### What this task involves
Every line from the one containing "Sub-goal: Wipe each" through the last line below should be reproduced exactly; please include nothing else.

------

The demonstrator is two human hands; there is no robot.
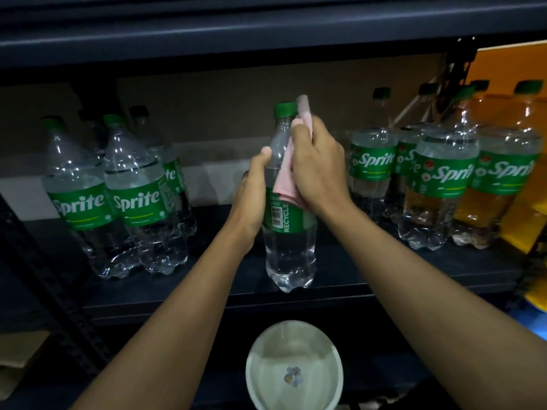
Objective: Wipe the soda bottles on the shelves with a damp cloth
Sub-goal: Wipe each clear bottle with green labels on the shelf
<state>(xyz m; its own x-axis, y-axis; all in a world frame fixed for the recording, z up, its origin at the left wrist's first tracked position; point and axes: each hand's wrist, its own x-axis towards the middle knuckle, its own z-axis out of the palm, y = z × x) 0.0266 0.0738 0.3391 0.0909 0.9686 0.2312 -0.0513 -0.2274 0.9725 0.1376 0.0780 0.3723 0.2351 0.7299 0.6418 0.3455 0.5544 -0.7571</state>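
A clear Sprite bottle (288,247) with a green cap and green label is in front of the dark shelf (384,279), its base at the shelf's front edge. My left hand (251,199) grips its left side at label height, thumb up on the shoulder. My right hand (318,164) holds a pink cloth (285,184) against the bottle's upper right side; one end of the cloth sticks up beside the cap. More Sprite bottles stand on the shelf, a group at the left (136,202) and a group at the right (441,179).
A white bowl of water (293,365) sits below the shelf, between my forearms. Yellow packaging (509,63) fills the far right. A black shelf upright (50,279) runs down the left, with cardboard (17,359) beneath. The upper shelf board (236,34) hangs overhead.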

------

### Response to this exercise
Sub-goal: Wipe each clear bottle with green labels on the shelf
<state>(xyz m; its own x-axis, y-axis; all in a world frame fixed for the recording, z up, its origin at the left wrist's first tracked position; point and axes: each hand's wrist, its own x-axis towards the middle knuckle, its own z-axis out of the palm, y = z × x) 0.0266 0.0738 0.3391 0.0909 0.9686 0.2312 -0.0513 -0.2274 0.9725 0.1376 0.0780 0.3723 0.2351 0.7299 0.6418 0.3455 0.5544 -0.7571</state>
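A clear Sprite bottle (288,247) with a green cap and green label is in front of the dark shelf (384,279), its base at the shelf's front edge. My left hand (251,199) grips its left side at label height, thumb up on the shoulder. My right hand (318,164) holds a pink cloth (285,184) against the bottle's upper right side; one end of the cloth sticks up beside the cap. More Sprite bottles stand on the shelf, a group at the left (136,202) and a group at the right (441,179).
A white bowl of water (293,365) sits below the shelf, between my forearms. Yellow packaging (509,63) fills the far right. A black shelf upright (50,279) runs down the left, with cardboard (17,359) beneath. The upper shelf board (236,34) hangs overhead.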

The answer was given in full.